----- Supplied data
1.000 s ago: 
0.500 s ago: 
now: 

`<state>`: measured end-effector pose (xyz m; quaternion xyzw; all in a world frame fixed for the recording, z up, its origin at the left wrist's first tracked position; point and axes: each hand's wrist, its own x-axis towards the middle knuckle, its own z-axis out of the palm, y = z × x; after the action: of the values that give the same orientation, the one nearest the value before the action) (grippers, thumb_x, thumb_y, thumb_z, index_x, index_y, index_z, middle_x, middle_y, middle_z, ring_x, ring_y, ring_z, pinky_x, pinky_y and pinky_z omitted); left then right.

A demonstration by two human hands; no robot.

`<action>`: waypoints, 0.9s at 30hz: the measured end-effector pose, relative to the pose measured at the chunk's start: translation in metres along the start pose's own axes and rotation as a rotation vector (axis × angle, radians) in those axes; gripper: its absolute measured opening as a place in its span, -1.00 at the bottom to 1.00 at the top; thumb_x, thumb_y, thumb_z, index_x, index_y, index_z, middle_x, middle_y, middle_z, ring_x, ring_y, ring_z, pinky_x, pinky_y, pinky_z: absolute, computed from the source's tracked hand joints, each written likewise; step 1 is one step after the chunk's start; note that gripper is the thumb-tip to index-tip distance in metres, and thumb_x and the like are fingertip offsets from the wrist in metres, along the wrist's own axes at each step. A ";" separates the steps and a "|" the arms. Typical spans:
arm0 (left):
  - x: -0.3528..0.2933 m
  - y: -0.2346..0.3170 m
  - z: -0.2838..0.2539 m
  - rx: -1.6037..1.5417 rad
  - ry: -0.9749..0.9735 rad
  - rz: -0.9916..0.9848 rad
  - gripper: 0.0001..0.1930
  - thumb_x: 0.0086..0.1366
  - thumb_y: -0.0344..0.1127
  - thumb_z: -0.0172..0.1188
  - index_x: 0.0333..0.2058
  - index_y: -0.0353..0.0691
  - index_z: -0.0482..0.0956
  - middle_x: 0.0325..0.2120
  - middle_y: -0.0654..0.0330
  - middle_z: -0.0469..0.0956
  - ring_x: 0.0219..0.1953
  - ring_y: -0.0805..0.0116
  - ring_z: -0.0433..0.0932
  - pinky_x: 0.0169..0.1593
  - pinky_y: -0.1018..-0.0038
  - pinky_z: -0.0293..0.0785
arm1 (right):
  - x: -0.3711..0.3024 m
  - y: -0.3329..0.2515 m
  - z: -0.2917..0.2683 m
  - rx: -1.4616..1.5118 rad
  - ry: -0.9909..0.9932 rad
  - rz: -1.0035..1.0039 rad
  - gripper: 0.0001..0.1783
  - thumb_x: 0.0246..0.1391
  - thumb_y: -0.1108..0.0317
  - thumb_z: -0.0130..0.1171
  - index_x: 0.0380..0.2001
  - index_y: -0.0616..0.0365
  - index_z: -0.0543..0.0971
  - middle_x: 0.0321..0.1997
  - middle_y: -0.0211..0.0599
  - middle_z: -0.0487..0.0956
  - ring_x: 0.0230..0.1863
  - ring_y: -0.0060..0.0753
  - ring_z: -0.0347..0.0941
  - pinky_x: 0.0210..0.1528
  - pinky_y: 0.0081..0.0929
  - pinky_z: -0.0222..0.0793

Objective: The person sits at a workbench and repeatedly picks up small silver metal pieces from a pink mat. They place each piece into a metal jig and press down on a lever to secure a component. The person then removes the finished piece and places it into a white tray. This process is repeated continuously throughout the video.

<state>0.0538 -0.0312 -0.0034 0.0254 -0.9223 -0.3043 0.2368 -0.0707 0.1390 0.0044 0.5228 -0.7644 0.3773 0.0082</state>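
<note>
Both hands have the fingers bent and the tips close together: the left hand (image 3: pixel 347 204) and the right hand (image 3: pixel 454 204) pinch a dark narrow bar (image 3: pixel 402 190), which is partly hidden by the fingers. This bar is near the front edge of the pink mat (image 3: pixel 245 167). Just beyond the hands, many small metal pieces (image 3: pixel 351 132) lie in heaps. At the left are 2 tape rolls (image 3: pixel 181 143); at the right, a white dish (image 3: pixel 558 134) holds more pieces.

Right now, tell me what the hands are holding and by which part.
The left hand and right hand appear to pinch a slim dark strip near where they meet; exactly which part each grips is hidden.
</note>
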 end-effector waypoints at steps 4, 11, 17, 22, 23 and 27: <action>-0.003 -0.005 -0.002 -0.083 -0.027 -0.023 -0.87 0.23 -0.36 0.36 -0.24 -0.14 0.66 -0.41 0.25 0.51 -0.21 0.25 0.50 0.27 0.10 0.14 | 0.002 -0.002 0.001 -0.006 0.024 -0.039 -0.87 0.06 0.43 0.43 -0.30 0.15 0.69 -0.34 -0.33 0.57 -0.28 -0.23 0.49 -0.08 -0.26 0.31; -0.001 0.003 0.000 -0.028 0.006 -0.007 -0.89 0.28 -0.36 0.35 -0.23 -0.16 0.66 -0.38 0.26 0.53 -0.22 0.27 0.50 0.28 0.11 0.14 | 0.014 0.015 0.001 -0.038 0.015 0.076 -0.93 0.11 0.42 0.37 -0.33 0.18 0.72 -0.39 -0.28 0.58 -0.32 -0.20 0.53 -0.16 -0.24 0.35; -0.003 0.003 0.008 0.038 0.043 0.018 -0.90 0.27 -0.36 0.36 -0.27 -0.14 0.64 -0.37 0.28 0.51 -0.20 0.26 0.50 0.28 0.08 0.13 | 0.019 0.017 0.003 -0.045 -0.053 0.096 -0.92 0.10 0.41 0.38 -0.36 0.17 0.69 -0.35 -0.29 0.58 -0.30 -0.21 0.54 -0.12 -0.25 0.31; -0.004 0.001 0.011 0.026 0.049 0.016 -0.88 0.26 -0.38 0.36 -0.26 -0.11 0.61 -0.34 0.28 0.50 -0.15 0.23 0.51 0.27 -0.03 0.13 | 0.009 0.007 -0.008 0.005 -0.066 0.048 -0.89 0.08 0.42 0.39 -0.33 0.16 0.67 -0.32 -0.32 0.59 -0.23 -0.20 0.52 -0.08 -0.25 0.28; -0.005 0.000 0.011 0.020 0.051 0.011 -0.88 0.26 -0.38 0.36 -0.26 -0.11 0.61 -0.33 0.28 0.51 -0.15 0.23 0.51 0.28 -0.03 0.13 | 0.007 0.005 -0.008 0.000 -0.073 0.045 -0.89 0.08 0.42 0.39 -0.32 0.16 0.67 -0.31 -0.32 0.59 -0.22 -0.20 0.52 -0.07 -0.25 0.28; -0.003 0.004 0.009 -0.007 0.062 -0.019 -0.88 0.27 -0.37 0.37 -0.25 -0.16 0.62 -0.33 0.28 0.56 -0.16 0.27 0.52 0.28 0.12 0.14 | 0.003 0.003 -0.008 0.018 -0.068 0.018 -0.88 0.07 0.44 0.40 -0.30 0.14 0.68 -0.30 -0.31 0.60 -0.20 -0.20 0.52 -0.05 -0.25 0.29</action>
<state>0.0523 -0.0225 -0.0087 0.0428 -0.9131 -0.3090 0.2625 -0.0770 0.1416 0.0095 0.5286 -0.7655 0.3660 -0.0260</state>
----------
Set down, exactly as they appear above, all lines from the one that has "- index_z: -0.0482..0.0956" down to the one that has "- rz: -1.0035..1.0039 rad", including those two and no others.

* [Problem solution]
  - index_z: -0.0482..0.0956
  - middle_x: 0.0325..0.2120
  - middle_y: -0.0654..0.0330
  - middle_z: -0.0469..0.0956
  - ring_x: 0.0219..0.1953
  - ring_y: -0.0805..0.0116
  - ring_z: -0.0433..0.0932
  - pinky_x: 0.0169..0.1593
  - pinky_y: -0.1018..-0.0038
  - pinky_z: -0.0293..0.0785
arm1 (right):
  - x: -0.3711..0.3024 m
  - y: -0.3329..0.2515 m
  - z: -0.2917..0.2683 m
  - rx: -1.4616..1.5118 rad
  - ry: -0.9909..0.9932 rad
  - rz: -1.0035..1.0039 rad

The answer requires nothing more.